The Pennsylvania Department of Transportation submitted its request for high-speed rail money to the Federal Railroad Administration on Friday.
President Obama included money for designated high-speed rail corridors throughout the country as part of the federal stimulus package, allocating $8 billion over two years and an additional $1 billion over five years.
PennDOT’s application was for the Keystone Corridor, which runs from Philadelphia to Pittsburgh through Harrisburg, as well as for two new passenger rail lines. The Northeast Corridor, which also runs through Pennsylvania, isn’t eligible for stimulus funding.
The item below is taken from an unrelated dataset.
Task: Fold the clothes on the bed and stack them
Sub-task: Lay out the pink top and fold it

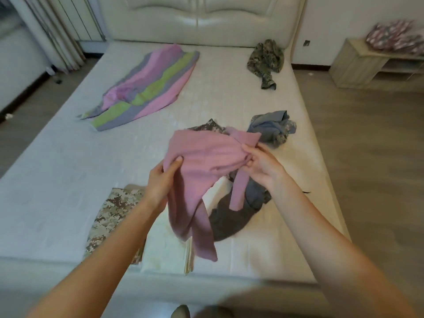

Though SEPTA won’t be running high-speed service as a commuter railroad, Main Line riders will benefit from some improvements made along the Keystone Corridor that PennDOT is proposing, according to Richard Burnfield, SEPTA’s CFO and treasurer.
The proposal is asking for federal money to replace signal systems and rail interlockings, some of which are more than 40 years old, along the R5 to Thorndale. PennDOT is also asking for money to install high-level platforms on some SEPTA stations that serve Amtrak trains.
The idea is to decrease the time that trains spend at stations and cut down on delays caused by SEPTA trains.
“We don’t want SEPTA clogging up the corridor,” Burnfield said.
Rail ties serving that part of the rail corridor were replaced several years ago through the Keystone Project — a joint effort between SEPTA, Amtrak and PennDOT — and will not be replaced.
PennDOT has asked for $489.8 million for the Keystone Corridor from Philadelphia to Harrisburg.
It also submitted a request for $2.3 billion for the construction of a proposed mag-lev line in Pittsburgh (you can hyperlink this for more info. http://www.maglevpa.com/ ) and $401 million for a proposed rail line from Scranton to Hoboken, N.J.
PennDOT expects to hear back from the FRA in three or four months.